Microsoft introduced right this moment that inbound SMTP DANE with DNSSEC for Change On-line, a brand new functionality to spice up electronic mail safety and integrity, is now usually out there.
The corporate introduced in September 2023 a public preview that may roll out from March to July 2024. Nonetheless, it was pressured to delay it due to “necessary security investments” recognized throughout the Non-public Preview stage, and the general public preview began this July.
Redmond will present this new functionality to residence and enterprise clients free of charge and says it has already been enabled for some Outlook domains.

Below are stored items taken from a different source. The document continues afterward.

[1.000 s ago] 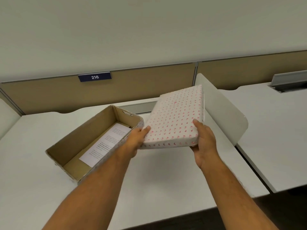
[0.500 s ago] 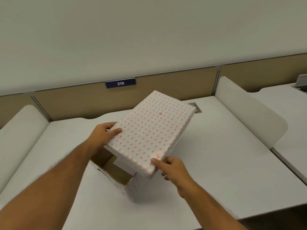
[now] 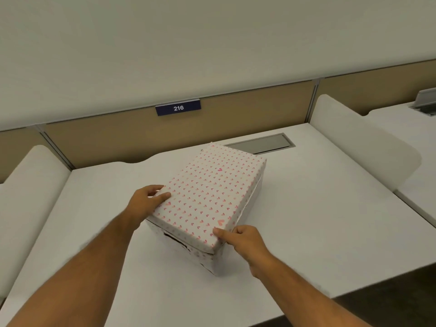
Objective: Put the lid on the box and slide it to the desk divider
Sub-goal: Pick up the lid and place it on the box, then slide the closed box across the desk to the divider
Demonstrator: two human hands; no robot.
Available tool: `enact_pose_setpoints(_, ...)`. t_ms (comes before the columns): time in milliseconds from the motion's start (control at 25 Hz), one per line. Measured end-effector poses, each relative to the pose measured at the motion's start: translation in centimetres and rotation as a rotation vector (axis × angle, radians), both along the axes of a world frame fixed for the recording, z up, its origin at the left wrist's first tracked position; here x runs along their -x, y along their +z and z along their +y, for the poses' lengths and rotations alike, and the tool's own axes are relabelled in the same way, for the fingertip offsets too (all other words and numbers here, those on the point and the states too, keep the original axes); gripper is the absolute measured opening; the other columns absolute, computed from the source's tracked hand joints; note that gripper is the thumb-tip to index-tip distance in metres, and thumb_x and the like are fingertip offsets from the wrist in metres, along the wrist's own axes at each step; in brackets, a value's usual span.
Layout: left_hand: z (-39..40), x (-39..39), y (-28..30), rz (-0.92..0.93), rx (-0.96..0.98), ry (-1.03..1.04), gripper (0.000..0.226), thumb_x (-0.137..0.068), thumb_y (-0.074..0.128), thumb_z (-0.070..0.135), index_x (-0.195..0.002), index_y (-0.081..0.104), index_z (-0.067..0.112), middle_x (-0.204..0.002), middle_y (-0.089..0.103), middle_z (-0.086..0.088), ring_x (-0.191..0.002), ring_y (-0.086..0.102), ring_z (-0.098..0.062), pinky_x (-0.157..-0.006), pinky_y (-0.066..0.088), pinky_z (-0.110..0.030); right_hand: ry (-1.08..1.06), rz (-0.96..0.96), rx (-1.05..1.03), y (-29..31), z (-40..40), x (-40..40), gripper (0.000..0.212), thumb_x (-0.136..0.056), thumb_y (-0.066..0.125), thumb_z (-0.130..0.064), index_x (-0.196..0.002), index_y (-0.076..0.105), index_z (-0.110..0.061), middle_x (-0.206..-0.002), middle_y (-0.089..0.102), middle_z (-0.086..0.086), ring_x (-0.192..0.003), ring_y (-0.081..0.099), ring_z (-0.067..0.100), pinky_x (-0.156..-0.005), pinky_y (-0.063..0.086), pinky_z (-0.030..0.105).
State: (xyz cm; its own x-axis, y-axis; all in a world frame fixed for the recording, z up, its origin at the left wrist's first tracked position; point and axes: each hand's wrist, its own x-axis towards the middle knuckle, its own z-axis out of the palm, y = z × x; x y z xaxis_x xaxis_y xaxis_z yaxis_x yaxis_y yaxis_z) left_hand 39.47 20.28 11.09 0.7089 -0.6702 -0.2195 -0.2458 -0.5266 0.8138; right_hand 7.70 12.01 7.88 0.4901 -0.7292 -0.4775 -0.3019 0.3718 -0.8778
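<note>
The white lid (image 3: pixel 207 192) with small pink hearts lies on top of the box (image 3: pixel 207 258), covering its opening; the box stands turned at an angle in the middle of the white desk (image 3: pixel 318 232). My left hand (image 3: pixel 148 201) grips the lid's near left corner, fingers on top. My right hand (image 3: pixel 245 239) holds the lid's near right corner, thumb on top. A white rounded desk divider (image 3: pixel 361 142) stands at the desk's right side, well apart from the box. A second divider (image 3: pixel 30 185) stands at the left.
A tan back panel (image 3: pixel 118 140) with a blue plate marked 216 (image 3: pixel 178 107) closes the far side. A grey cable hatch (image 3: pixel 262 143) sits in the desk just behind the box. Another desk (image 3: pixel 424 138) lies beyond the right divider.
The lid has come down from a tilted hold above the open box and now rests on it, covering the inside. Both hands moved down with it and stay on its near corners.
</note>
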Motion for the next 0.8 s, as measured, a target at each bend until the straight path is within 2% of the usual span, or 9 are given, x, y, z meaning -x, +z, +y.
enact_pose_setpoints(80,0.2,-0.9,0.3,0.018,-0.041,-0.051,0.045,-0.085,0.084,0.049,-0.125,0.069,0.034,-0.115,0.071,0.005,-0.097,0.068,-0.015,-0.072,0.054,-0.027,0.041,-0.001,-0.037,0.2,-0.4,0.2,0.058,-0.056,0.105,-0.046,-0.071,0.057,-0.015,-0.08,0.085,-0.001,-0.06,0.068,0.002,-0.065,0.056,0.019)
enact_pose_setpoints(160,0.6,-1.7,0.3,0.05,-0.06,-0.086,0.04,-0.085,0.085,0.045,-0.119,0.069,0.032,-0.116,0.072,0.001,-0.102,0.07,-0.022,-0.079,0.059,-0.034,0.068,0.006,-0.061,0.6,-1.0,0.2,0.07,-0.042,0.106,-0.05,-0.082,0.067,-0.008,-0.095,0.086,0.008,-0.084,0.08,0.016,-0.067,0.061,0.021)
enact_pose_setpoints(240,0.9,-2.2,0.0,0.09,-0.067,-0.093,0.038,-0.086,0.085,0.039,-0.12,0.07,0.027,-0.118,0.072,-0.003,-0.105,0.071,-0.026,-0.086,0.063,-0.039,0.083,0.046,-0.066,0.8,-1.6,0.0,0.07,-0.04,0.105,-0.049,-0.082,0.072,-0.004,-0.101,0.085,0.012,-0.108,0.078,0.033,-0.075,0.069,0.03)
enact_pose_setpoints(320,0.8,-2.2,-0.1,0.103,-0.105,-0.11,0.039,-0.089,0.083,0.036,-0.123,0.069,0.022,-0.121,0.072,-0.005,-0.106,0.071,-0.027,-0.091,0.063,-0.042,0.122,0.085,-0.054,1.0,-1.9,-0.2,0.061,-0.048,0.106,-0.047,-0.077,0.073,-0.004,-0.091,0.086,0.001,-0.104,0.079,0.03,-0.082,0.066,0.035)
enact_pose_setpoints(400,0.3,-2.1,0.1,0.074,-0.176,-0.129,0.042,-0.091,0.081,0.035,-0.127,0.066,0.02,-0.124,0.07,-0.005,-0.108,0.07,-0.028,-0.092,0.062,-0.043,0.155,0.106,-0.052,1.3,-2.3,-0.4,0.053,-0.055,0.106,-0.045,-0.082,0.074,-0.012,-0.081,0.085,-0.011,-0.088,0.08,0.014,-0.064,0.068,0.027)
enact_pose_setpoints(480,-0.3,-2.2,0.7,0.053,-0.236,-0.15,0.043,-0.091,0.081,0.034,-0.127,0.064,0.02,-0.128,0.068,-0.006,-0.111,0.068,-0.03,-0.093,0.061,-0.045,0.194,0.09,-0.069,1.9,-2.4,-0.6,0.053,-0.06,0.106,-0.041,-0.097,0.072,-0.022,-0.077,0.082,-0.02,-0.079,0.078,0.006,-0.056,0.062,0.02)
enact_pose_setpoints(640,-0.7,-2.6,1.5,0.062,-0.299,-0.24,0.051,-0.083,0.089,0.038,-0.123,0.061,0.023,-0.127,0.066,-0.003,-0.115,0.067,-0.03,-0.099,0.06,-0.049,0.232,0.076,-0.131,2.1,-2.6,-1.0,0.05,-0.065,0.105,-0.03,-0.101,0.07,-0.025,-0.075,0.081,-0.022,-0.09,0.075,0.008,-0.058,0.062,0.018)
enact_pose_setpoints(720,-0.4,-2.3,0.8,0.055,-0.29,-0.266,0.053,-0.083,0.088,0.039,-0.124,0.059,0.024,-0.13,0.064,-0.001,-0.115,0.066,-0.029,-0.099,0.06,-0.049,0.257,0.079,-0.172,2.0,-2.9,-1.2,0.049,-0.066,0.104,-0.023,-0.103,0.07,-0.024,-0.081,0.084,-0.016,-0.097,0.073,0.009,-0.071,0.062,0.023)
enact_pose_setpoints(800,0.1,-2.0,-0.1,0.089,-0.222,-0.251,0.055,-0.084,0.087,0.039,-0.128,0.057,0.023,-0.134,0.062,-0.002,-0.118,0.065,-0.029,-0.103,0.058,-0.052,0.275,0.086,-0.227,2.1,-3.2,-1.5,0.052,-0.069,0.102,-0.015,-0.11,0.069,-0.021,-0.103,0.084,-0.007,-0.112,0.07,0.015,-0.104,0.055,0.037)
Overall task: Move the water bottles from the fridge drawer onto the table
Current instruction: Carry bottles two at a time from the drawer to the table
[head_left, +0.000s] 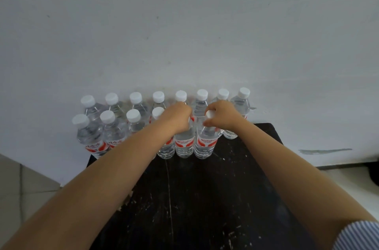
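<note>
- Water bottles [114, 126] stand upright in two rows at the far edge of the black table [205, 198], close to the white wall [184, 24]; all have white caps, and the near ones show red and white labels
- Far row runs the table's width, eight caps showing; the near row fills the left and middle
- Left hand [178, 118] curls over the top of a near-row bottle [184, 145] in the middle, hiding its cap
- Right hand [221, 115] grips the neck of the next bottle to the right [205, 145], fingers and thumb round its white cap; this bottle stands on the table at the right end of the near row
- Table top is dark and scratched with pale marks
- Striped sleeve [361, 235] shows at the near right corner
- Pale tiled floor [24, 184] lies to the left of the table
</note>
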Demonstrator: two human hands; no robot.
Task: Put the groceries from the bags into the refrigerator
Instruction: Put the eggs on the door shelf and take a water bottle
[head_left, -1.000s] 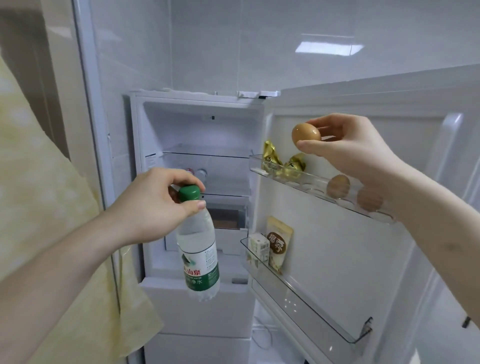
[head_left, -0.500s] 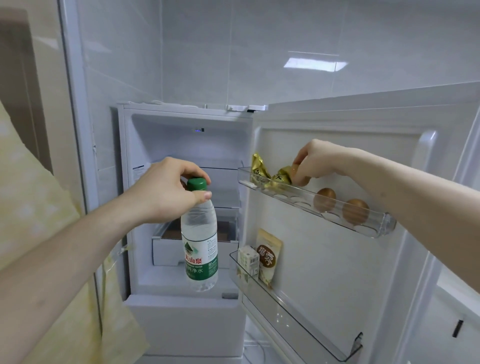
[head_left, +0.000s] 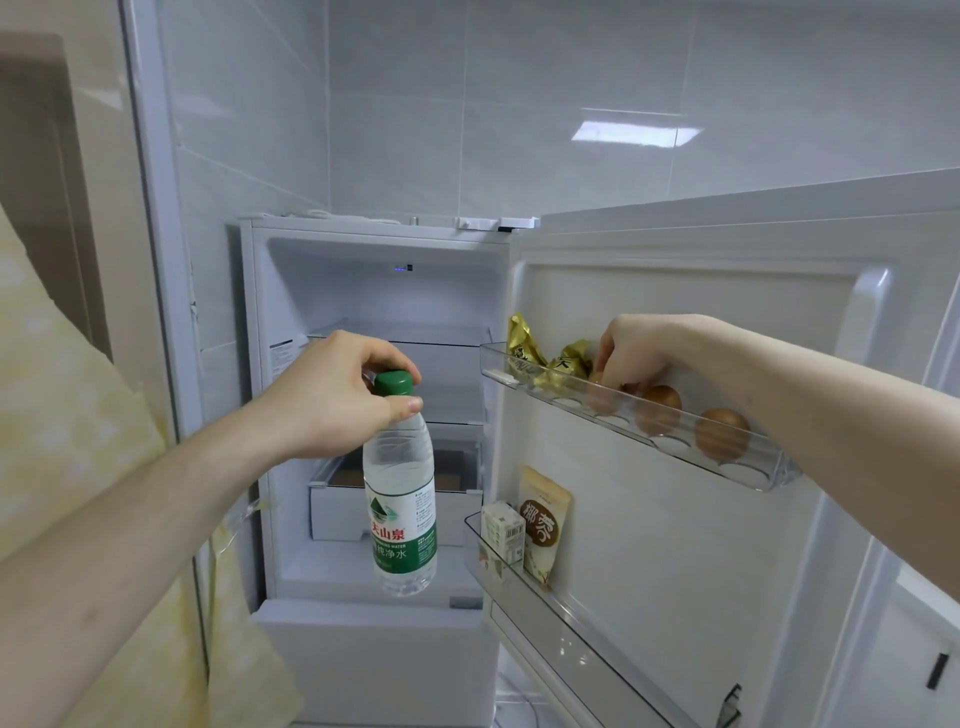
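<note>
My left hand (head_left: 332, 395) has its grip closed round the neck of a water bottle (head_left: 401, 493), thumb and fingers curled just under the green cap (head_left: 393, 383). The bottle hangs upright in the air in front of the open refrigerator (head_left: 363, 291), touching no shelf.

My right hand (head_left: 636, 351) is down in the upper door shelf (head_left: 675, 441), fingers (head_left: 610, 371) curled onto an egg (head_left: 602, 395) seated at the near end of the egg row. The clear shelf wall hides part of the contact, but the grip looks pinched on that egg. Two more eggs (head_left: 660, 408) (head_left: 722, 434) sit in the same shelf, further along toward the door's outer edge. Two gold foil packets (head_left: 524, 348) (head_left: 569, 361) stand at the hinge end of this shelf, just beside my fingers.

The lower door shelf (head_left: 571, 623) holds a small carton (head_left: 503, 530) and a tan pouch (head_left: 543, 525), side by side against the door liner.

Inside the cabinet: a glass shelf (head_left: 452, 343) above, a white drawer (head_left: 337, 514) below. Pale yellow fabric (head_left: 62, 415) fills the left edge.
</note>
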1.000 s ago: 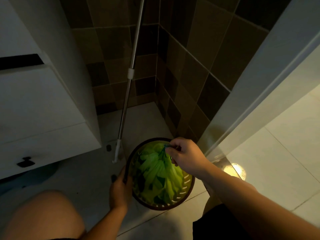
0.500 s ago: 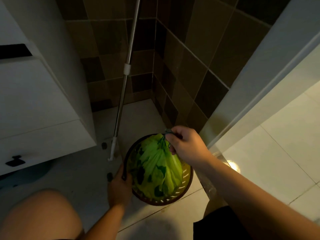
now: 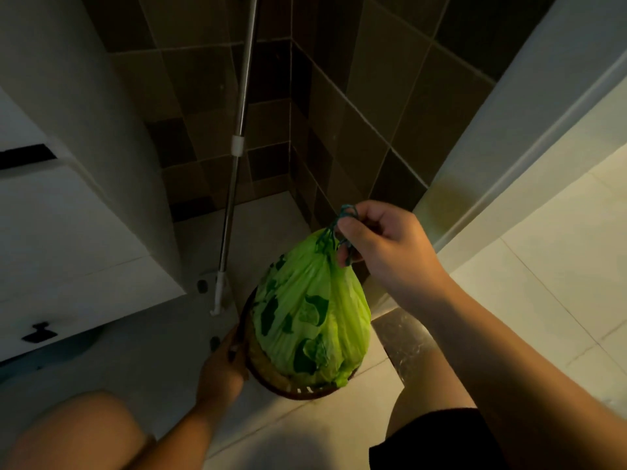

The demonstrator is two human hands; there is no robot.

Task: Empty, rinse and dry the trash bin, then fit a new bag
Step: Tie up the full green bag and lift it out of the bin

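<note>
A full green trash bag [image 3: 310, 317] hangs by its dark drawstring from my right hand [image 3: 390, 247], which pinches the cord above the bag. The bag is lifted most of the way out of a small round brown bin [image 3: 271, 381] with a slotted wall, standing on the pale tiled floor. Only the bin's left and near rim show under the bag. My left hand [image 3: 222, 364] grips the bin's left rim and holds it down.
A metal mop pole [image 3: 234, 171] leans in the tiled corner just behind the bin. A white cabinet [image 3: 68, 205] with dark handles stands at left. A white door frame [image 3: 509, 137] runs along the right. My bare knees are at the bottom.
My right hand has risen with the drawstring, pulling the green bag from inside the bin to well above its rim. My left hand stays on the bin's rim.
</note>
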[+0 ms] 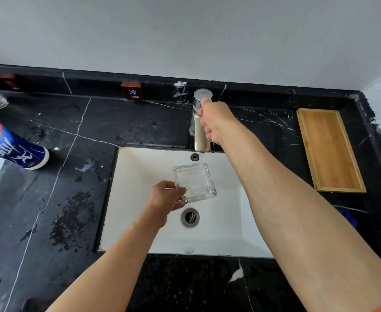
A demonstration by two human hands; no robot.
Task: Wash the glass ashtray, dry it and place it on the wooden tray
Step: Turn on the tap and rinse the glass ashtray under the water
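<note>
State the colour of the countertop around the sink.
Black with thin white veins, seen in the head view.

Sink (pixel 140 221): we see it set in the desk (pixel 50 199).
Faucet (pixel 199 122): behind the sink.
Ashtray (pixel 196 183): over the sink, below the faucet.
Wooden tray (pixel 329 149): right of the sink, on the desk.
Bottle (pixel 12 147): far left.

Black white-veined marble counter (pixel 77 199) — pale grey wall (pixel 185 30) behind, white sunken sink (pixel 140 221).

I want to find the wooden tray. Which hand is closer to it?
Right. The right hand is on the faucet, just left of the wooden tray. The left hand holds the glass ashtray over the sink, farther away.
</note>
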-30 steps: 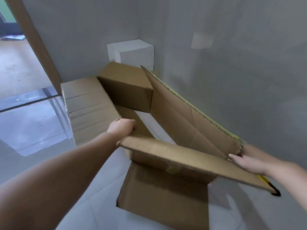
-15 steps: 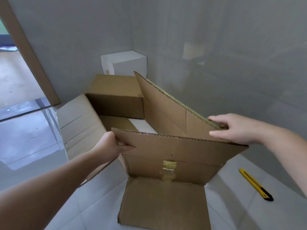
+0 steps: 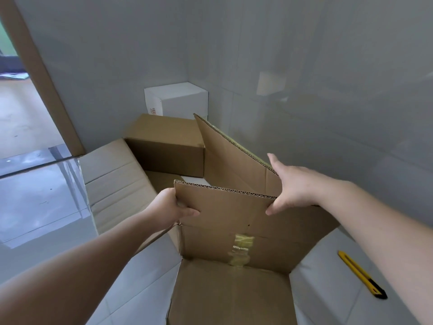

“Inbound SMTP DANE with DNSSEC has already been implemented for several Outlook email domains, and implementation for the remaining Outlook and Hotmail domains for consumer email is expected to be completed by the end of 2024,” the Microsoft 365 Messaging Workforce mentioned on Monday.
With this new functionality now out there to all tenants, Microsoft completes Change On-line’s SMTP DANE with DNSSEC assist since outbound SMTP DANE with DNSSEC has been supported since March 2022.
The Change Workforce additionally shared a rollout roadmap right this moment, which reveals that Microsoft will deploy this new functionality throughout all client Outlook and Hotmail domains by March 2025:
- December 2024 – Inbound SMTP DANE with DNSSEC and MTA-STS report within the Change admin middle
- December 2024 – March 2025
- Deploying Inbound SMTP DANE with DNSSEC for all client Outlook and Hotmail domains (for instance – hotmail.nl)
- Transition provisioning of mail information for all newly created Accepted Domains into DNSSEC-enabled infrastructure beneath *.mx.microsoft
- Might 2025 – Obligatory Outbound SMTP DANE, set per-tenant/per-remote area
Because the Change staff defined right this moment, Area Title System Safety Extensions (DNSSEC) and DNS-based Authentication of Named Entities (DANE) for SMTP defend in opposition to downgrade and man-in-the-middle (MiTM) assaults.
The SMTP DANE safety protocol verifies the authenticity of the certificates used to safe electronic mail communication and the identification of vacation spot mail servers through a TLS Authentication (TLSA) DNS report. This helps block TLS downgrade and MiTM assaults (wherein malicious actors alter or listen in on a goal’s messages) by making certain safe connections between sending and receiving servers.
DNSSEC DNS extensions additionally present cryptographic verification of DNS information throughout transit, thus stopping spoofing, hijacking, and interception of electronic mail messages.
As soon as enabled, Inbound SMTP DANE with DNSSEC will shield Change On-line electronic mail domains from impersonation and be certain that emails are despatched to the supposed recipients utilizing encryption with out being redirected or modified earlier than they attain the supposed recipient.
Microsoft supplies extra particulars on implementing Inbound SMTP DANE with DNSSEC for Change On-line mail circulation on this tech neighborhood submit.